Qu’est-ce que la justice ? Qu’est-ce qu’une mère ? Celle qui porte le bébé ou celle qui l’éduque ?
Les interrogations se combinent les unes avec les autres tandis que certaines intuitions inattendues apparaissent.
Qu’est-ce que l’on fait lors d’un échange d’enfant dans une maternité ? Salomon, lui, il n’avait pas de test ADN ? Et c’est quoi l’ADN ? C’est légal de faire ce genre de test ? Et si l’enfant, il avait été handicapé, les mères auraient-elles voulu autant le garder ?
Un texte source et non prétexte
Dans la démarche adoptée, la volonté des professeurs de revenir constamment au texte source selon un processus d’aller-retour entre ce qu’exprime la lettre de l’énoncé et ce qu’il éveille en termes de questionnement personnel de l’enfant est caractéristique. De ce point de vue, la proposition de Salomon, « Partagez l’enfant vivant en deux et donnez la moitié à l’une et la moitié à l’autre » a suscité beaucoup de réactions dont certaines renvoyant de plein fouet au vécu des élèves :
Moi, mes parents sont en train de divorcer, il va donc falloir que le juge me coupe en deux.
La spécificité du cours « Humanité » tient au refus des deux professeurs de laisser en arrière-plan, ou si l’on préfère dans le domaine du non-dit, une forme de désir d’actualisation voire d’application à la vie de tous les jours de ce que suggère plus ou moins directement le texte source à un élève. Par là même, dans la structure de la séance, les professeurs n’hésitent pas à franchir le pas que beaucoup d’enseignants continuent de craindre : Et aujourd’hui ? Et de nos jours ? Il s’agit pour eux d’établir des liens, des passerelles, sans pour autant affronter l’actualité de plein fouet, sans le recul que permet un texte littéraire ou une œuvre d’art.

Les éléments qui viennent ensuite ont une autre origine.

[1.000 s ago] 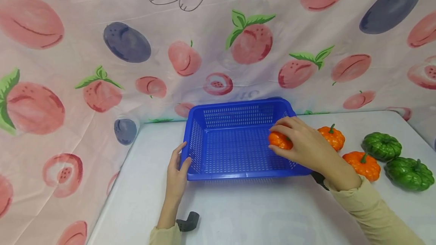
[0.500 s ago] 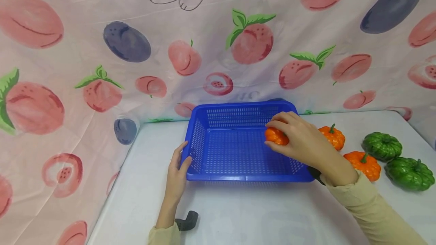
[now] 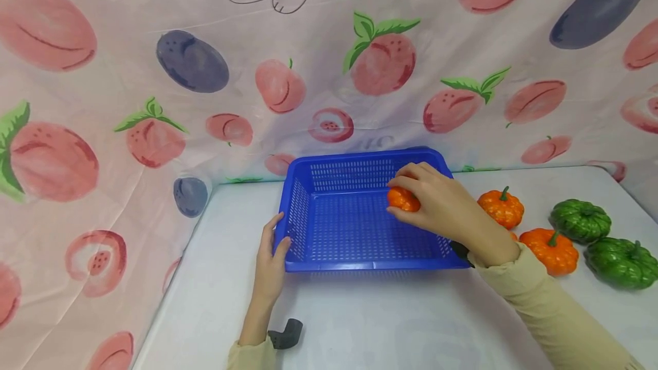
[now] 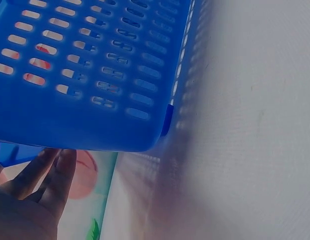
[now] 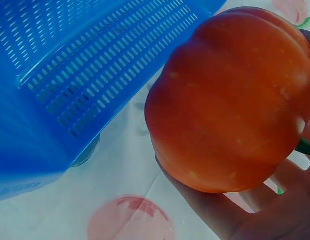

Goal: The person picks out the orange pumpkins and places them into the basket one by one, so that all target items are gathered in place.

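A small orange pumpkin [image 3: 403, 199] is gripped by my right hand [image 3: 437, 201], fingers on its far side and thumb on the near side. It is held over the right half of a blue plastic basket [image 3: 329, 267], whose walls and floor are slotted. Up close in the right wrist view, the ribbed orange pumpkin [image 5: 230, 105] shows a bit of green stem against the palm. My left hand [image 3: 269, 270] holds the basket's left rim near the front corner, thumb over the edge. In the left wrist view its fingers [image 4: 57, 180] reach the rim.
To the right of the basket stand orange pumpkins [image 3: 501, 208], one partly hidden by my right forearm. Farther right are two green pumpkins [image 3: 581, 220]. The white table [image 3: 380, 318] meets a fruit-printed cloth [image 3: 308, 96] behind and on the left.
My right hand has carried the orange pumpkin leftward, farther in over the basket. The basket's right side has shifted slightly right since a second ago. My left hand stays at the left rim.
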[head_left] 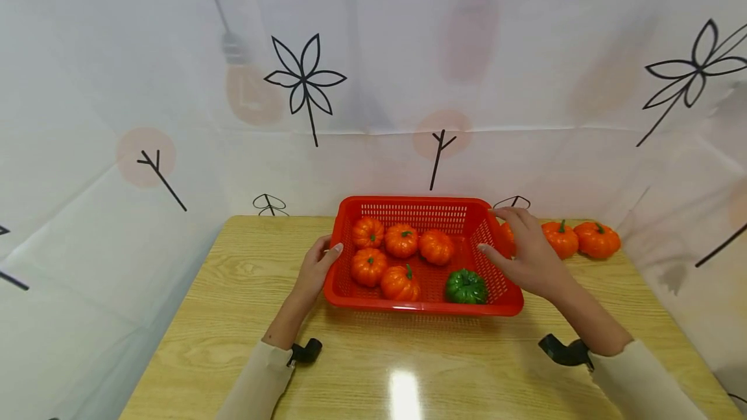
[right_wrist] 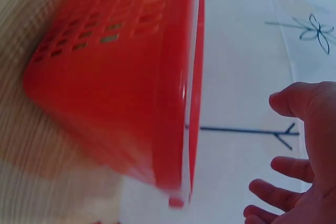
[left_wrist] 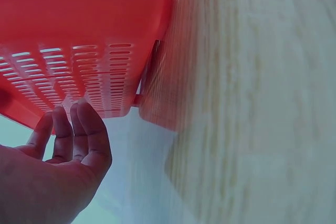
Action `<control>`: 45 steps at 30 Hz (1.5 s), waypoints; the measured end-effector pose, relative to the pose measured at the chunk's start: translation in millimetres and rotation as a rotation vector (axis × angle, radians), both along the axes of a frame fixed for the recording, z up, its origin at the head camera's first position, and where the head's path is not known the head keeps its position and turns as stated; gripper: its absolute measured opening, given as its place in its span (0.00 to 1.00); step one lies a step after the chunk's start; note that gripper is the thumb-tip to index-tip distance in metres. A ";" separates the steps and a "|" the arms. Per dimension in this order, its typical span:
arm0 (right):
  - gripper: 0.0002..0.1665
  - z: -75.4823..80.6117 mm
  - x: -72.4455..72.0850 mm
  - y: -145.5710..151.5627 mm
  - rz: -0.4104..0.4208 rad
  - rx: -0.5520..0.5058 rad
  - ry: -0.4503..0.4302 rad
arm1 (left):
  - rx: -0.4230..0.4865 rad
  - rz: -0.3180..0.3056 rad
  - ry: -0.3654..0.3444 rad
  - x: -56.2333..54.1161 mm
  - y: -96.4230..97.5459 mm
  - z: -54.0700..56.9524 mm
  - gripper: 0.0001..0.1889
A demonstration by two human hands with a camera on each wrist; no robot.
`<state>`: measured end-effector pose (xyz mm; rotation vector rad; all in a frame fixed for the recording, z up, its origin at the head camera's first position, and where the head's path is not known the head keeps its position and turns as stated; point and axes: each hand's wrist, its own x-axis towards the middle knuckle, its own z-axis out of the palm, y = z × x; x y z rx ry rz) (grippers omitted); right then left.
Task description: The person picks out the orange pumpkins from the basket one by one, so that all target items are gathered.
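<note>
A red plastic basket (head_left: pixel 420 307) with slotted walls stands on the table. Several small orange pumpkins (head_left: pixel 401 240) lie inside, and one green pumpkin (head_left: pixel 466 287) sits in its near right corner. My left hand (head_left: pixel 317 269) grips the basket's left rim, thumb on top. In the left wrist view, the fingers of that left hand (left_wrist: pixel 71 161) reach up to the slotted outer wall. At the right rim hovers my right hand (head_left: pixel 528 255), fingers spread and holding nothing. The right wrist view shows this right hand (right_wrist: pixel 310 156) apart from the basket wall (right_wrist: pixel 121 77).
Beyond my right hand, more orange pumpkins (head_left: pixel 597 240) are lined up at the back right of the wooden table (head_left: pixel 257 316). A white patterned cloth (head_left: pixel 373 83) hangs directly behind the table's far edge, with cloth at both sides too.
</note>
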<state>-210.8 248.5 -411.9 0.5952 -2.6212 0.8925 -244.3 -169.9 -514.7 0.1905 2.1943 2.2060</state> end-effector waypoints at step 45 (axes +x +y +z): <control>0.36 -48.0 -21.4 -114.6 0.354 0.178 -0.344 | -0.021 0.004 0.001 -0.2 -0.1 1.2 0.26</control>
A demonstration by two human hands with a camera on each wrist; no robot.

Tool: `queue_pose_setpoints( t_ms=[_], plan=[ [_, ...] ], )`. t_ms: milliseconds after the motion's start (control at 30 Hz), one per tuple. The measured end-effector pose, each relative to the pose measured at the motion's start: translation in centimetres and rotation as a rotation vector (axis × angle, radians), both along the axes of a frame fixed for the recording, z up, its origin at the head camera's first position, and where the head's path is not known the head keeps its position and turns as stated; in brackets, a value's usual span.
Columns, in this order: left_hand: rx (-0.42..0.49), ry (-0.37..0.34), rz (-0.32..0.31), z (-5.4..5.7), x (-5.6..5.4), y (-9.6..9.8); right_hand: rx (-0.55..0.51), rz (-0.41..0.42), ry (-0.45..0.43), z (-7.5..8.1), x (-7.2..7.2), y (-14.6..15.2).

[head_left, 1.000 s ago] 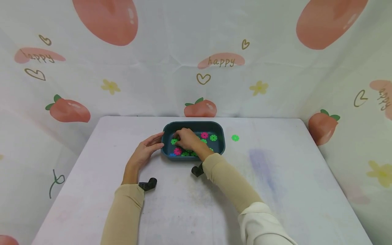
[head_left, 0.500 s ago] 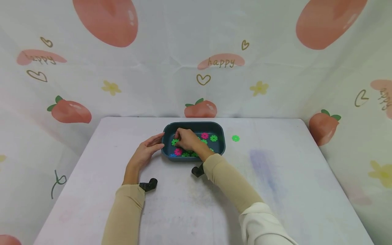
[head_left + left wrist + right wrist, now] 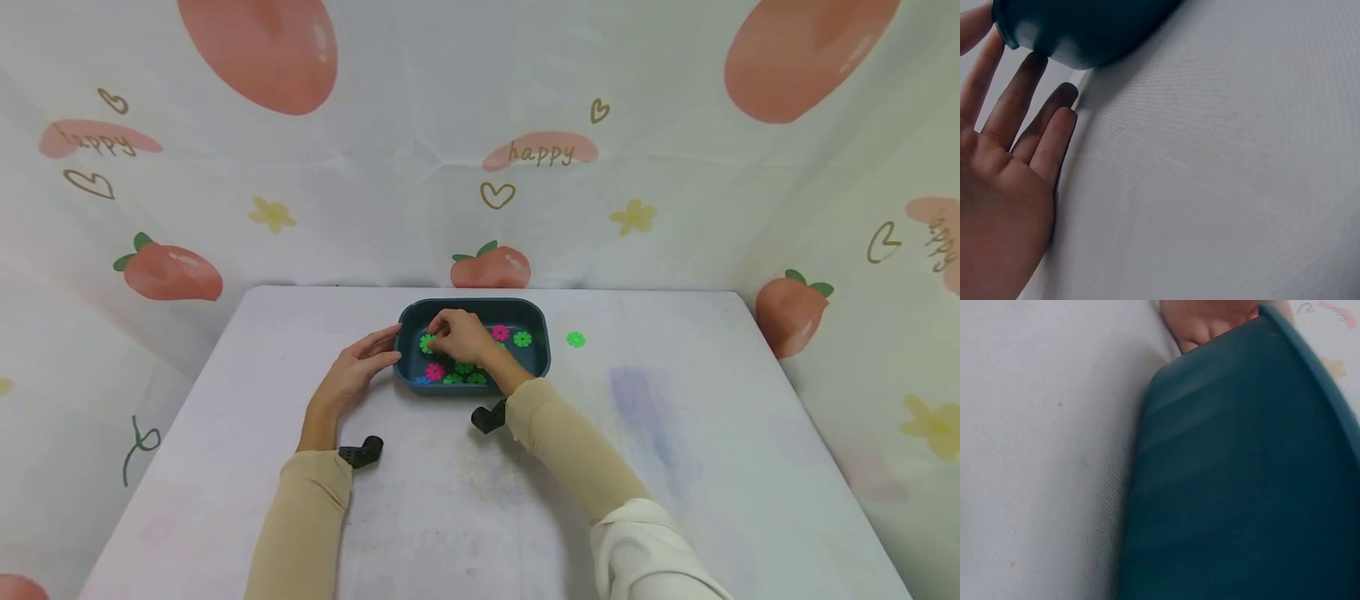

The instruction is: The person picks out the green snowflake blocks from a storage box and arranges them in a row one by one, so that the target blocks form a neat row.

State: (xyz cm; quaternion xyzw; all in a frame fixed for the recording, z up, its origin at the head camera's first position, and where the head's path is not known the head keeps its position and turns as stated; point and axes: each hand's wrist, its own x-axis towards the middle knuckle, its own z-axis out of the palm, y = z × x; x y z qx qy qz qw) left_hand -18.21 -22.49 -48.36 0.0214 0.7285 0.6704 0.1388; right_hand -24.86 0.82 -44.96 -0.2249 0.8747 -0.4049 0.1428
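A dark teal rectangular box (image 3: 532, 317) stands on the table and holds several small notched plastic discs. My right hand (image 3: 463, 337) is inside it, finger and thumb pinching a green notched disc (image 3: 427, 344) near the left end. Below the hand lie a pink disc (image 3: 435, 372), a blue disc (image 3: 422, 380) and several green ones. My left hand (image 3: 351, 375) touches the box's left end, its fingers fairly straight; in the left wrist view, fingertips of this hand (image 3: 1010, 181) meet the box wall. The right wrist view shows the box's outer side (image 3: 1229, 469), with the right hand's grip hidden.
A single green disc (image 3: 576, 339) lies on the white table (image 3: 712, 467), right of the box. Behind the table hangs a fruit-printed cloth (image 3: 420, 125). A black camera mount (image 3: 362, 452) sits on the left wrist, another mount (image 3: 489, 417) on the right.
My right hand has risen slightly with the green disc at its fingertips, and its forearm has shifted a little to the right. The left hand stays at the box's end.
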Motion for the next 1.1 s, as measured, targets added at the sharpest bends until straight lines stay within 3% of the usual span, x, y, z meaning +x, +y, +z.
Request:
queue_pose_setpoints(
  t_ms=[333,600,1100],
  plan=[
    [0.006,-0.016,0.009,0.4,0.0,0.1,-0.062,-0.05,0.025,1.0,0.5,1.5],
    [0.008,-0.007,0.013,0.5,0.0,0.0,-0.172,-0.085,0.039,1.9,1.0,3.1],
    [0.005,-0.025,0.015,0.0,0.0,0.1,-0.314,-0.208,0.031,2.6,1.3,6.1]
  ],
)
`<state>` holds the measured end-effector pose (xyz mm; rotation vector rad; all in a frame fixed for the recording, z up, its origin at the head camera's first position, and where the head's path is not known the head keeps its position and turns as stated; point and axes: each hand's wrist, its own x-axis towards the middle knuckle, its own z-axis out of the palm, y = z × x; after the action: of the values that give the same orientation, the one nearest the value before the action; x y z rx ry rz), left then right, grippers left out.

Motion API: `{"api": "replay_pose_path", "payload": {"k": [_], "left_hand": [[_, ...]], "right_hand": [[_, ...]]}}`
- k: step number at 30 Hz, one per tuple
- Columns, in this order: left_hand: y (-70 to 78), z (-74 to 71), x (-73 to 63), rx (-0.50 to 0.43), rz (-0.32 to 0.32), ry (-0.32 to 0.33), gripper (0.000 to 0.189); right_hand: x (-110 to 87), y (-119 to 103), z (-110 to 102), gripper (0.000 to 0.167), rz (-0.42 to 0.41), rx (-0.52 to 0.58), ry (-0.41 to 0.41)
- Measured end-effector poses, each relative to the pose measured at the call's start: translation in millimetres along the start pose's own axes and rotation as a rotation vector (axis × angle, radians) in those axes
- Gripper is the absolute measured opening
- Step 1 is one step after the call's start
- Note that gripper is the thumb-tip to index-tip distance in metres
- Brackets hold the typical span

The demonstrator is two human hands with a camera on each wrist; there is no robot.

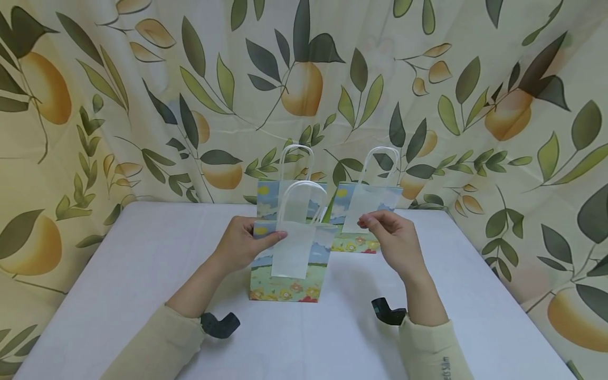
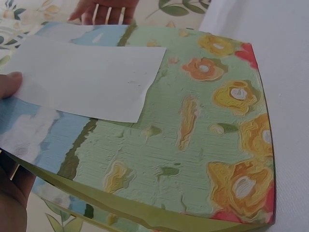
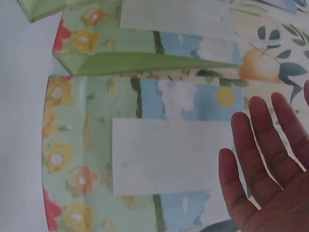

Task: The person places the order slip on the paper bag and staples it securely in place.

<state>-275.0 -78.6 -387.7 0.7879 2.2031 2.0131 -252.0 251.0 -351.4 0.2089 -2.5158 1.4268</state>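
Observation:
My left hand (image 1: 244,244) grips the left edge of the front paper gift bag (image 1: 290,287), its thumb lying across the front and its fingers behind. This bag has a painted sky-and-flowers print, a white paper patch (image 2: 91,79) and a white looped handle (image 1: 304,186). A matching bag (image 1: 267,198) stands right behind it, partly hidden. To the right, my right hand (image 1: 396,240) is raised in front of a third matching bag (image 1: 353,245). Its fingers are loosely bent with nothing between them; the right wrist view shows them spread beside that bag's handle end.
The bags stand on a white-covered table (image 1: 142,274), toward its back edge. Behind rises a curtain (image 1: 304,42) printed with fruit and leaves. A black wrist-camera mount (image 1: 220,325) sticks out at the left cuff, and another mount (image 1: 388,312) at the right.

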Motion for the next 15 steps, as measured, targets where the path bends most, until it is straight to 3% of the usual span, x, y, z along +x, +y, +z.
{"api": "replay_pose_path", "payload": {"k": [6,15], "left_hand": [[-1.1,0.6,0.7,0.002,-0.017,-0.002,0.023],[-2.8,1.0,1.7,0.010,-0.012,0.007,0.022]], "right_hand": [[3.7,11.4,-9.1,0.035,0.078,-0.028,0.108],[9.8,29.0,-29.2,0.042,0.301,-0.092,0.240]]}}
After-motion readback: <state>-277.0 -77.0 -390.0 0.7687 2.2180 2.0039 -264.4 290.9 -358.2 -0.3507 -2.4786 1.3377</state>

C’est pourquoi « Le jugement de Salomon » apparaît si fécond. En effet, il ouvre un champ d’interrogations, qui, une fois posées rassure les élèves. Comme si le fait de ne plus se contenter du flou de l’approximation avait la vertu d’apaiser chaque membre de la classe. En ce qui concerne la thématique de la justice, il est par conséquent très important que l’on n’en reste pas à une approche flottante. Nasser Dja Bouabdallah a ainsi toute légitimité à concrétiser les choses. Subtilement, conformément à la conception de la séance, il le fait en s’attachant à faire énoncer les objets qui symbolisent la justice, comme le glaive et la balance.
Cet exemple apparaît en tout point déterminant dans la logique du dispositif mis en place. Car, ce qui compte en définitive pour les deux professeurs c’est que les élèves sortent de la séance avec du concret, avec des points d’ancrage tangibles, de façon à ce que, lors des sorties scolaires à venir, ils s’attachent à tous les objets qu’on leur fera découvrir.
Promis à un développement en amont du cycle 3 dans les écoles élémentaires proches du collège Georges-Brassens, le cours « Humanité » porte bien son nom. Il offre en effet des pistes de réflexion majeures sur la manière de faire rayonner la littérature et les arts dans la vie des élèves en une période de fausses croyances et de fausses informations.